An important resource

        For a conductor who began as a percussionist in a rock band, has his own Web site and is on the jet-setting fast track, Mr. Jarvi's view of a music directorship has the ring of back-to-basics. Like his rehearsal technique, Mr. Jarvi is betting that if he communicates on a musical level, many other complex issues will fall into place.

        “The musical part of it is very exciting to me. The rest of it is something I need to familiarize myself with a bit. I'm sure there are many things that I have no clue about yet,” he says.

        He may not have firsthand experience as the head of an orchestra, but he has an important resource in his father, who is music director of the Detroit Symphony.

        The younger maestro had just returned from visiting his father in Florida, where the latter is making a quick recovery from surgery for an aneurysm. Neeme Jarvi will likely be in the audience when his son makes his debut as CSO music director.

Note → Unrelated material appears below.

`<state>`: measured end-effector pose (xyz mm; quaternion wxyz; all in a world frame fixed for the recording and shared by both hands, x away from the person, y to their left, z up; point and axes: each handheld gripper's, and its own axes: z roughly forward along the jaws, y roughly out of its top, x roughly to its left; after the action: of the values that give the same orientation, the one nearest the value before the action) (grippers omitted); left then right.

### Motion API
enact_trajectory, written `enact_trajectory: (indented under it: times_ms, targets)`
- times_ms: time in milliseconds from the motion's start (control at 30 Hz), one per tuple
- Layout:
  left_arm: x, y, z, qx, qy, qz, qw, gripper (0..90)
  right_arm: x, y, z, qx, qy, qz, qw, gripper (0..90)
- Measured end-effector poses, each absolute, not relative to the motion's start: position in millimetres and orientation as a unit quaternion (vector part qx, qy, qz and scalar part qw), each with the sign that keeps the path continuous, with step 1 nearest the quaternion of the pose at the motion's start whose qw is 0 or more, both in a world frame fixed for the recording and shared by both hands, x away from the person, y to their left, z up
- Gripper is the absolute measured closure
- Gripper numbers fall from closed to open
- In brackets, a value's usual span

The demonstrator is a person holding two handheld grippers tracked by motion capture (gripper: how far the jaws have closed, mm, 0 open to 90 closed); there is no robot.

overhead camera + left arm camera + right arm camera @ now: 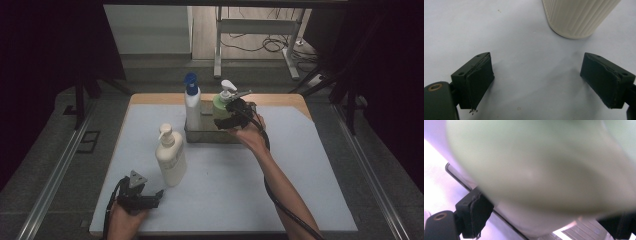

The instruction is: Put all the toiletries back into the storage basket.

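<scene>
Surface: a pale blue-grey mat (225,185) covers a wooden table (150,98), whose bare wood shows along the far edge and at the far right corner.
Room: dark on both sides; past the far edge a lit strip of floor with a white frame's legs (218,47) and loose cables (270,45).
Green bottle: the green pump bottle (220,104) stands upright in the metal tray (200,134) at the middle of the far edge, in the tray's right part.
Right gripper: the right gripper (231,116) is at the green bottle's right side, jaws spread wide around its body; whether the pads press on it I cannot tell.
Left gripper: the left gripper (159,194) lies low at the near left corner, jaws spread with nothing between them.
Other things: a white bottle with a blue cap (192,107) stands in the tray's left part, just beside the green one; a cream pump bottle (170,159) stands on the mat between the tray and the left gripper.
In the way: the right gripper and hand cover the green bottle's lower body in the high view.
Left gripper view: the cream bottle's ribbed base (576,17) on bare mat, ahead of the jaws and apart from them.
Right gripper view: the green bottle (544,167) as a close blur between the jaws, the tray's rim (456,176) beneath it.
</scene>
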<state>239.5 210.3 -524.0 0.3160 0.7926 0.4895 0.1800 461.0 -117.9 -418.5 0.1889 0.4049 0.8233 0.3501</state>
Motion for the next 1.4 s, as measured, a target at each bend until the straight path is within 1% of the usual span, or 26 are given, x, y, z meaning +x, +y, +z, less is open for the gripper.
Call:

        It will be a historic first for a father and son to head two major American orchestras simultaneously. Like Neeme Jarvi, who brought the Detroit Symphony to new heights, his son's desire is to make the CSO more visible to the nation and to the world — through CDs, expanded touring and increased publicity.

        Paavo Jarvi is already introducing new repertoire to Cincinnati, including music by composers from his native Estonia and other Nordic countries. He may even plan “a joint happening” with his brother, Kristjan, founder of the cutting-edge Absolut Ensemble in New York.

        “We're talking about bringing young people to concerts, we're talking about the needs to deal with the riots,” he says, noting that Music Hall is in Over-the-Rhine, where Cincinnati's civil unrest took place. “We're talking about financial issues and union issues. But this is all secondary.”

        “We wouldn't be thinking about these issues if we didn't have an orchestra that we could be proud of, that can stand up next to the best orchestras in the world.

        “We are dealing with a lot of complex issues, but nothing more important than how to achieve a style of playing Mozart so that it sounds like Mozart.”